**INSTRUCTIONS TO FOLLOW**
Gather, from the data below, each line in which the word "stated" occurs.
========================
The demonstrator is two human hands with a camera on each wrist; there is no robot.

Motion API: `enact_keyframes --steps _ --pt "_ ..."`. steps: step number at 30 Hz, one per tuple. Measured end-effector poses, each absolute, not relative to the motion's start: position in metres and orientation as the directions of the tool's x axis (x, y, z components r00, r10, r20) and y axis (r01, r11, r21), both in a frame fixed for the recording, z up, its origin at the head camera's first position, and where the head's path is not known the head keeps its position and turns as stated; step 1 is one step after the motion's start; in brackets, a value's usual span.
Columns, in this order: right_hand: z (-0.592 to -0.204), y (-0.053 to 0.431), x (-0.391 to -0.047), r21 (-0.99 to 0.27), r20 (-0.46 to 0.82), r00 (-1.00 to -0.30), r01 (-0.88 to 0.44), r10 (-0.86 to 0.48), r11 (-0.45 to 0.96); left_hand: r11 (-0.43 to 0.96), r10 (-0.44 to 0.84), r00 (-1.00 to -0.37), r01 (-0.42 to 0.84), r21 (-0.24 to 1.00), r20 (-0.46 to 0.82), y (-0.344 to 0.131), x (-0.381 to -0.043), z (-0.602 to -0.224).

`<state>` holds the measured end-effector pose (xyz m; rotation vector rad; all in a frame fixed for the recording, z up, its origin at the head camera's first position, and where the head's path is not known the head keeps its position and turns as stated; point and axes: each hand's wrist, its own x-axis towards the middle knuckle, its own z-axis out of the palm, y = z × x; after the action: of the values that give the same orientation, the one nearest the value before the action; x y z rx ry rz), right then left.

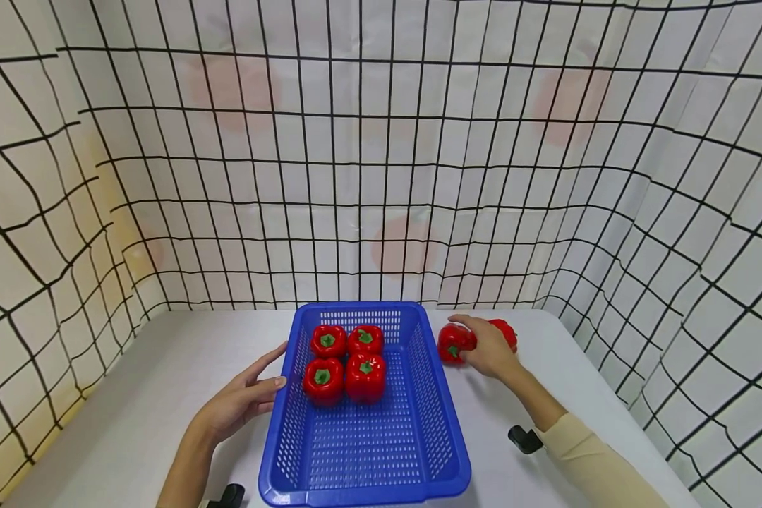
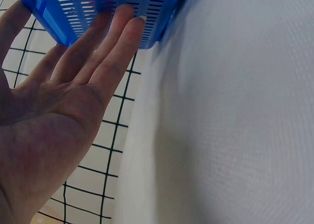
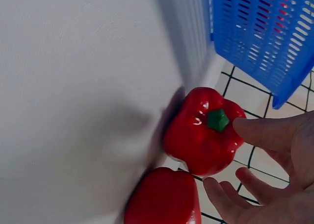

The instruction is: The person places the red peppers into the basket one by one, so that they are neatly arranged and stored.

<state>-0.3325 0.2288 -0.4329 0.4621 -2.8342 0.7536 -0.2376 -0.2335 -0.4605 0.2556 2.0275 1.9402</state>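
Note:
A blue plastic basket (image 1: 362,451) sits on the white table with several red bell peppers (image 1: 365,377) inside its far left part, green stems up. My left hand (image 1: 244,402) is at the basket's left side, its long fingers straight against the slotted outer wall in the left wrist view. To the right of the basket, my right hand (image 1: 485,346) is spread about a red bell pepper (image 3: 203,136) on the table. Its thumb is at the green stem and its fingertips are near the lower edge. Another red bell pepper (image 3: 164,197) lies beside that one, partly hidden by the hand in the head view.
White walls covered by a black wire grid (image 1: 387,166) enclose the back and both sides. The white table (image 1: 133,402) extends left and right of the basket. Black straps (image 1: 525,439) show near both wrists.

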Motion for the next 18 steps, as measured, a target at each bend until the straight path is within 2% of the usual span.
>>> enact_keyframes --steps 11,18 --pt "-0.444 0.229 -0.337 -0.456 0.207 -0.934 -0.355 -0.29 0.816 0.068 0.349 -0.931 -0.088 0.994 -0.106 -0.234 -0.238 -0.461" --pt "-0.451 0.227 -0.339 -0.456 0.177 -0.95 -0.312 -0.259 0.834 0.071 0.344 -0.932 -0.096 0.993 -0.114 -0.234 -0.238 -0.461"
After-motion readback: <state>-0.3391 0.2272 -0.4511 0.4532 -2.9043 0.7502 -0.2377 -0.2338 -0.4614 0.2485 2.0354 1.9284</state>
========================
**ANSWER TO THE EXERCISE**
Motion API: `enact_keyframes --steps _ --pt "_ ..."`. steps: step number at 30 Hz, one per tuple. Measured end-effector poses, each absolute, not relative to the motion's start: position in metres and orientation as the directions of the tool's x axis (x, y, z components r00, r10, r20) and y axis (r01, r11, r21), both in a frame fixed for the recording, z up, its origin at the head camera's first position, and where the head's path is not known the head keeps its position and turns as stated; step 1 is one step after the motion's start; in brackets, a value's usual span.
`<state>` holds the measured end-effector pose (xyz m; rotation vector rad; all in a frame fixed for the recording, z up, its origin at the head camera's first position, and where the head's path is not known the head keeps its position and turns as stated; point and axes: each hand's wrist, its own x-axis towards the middle knuckle, its own z-axis out of the palm, y = z × x; after the action: of the values that give the same orientation, the one nearest the value before the action; x y z rx ry rz), right then left.

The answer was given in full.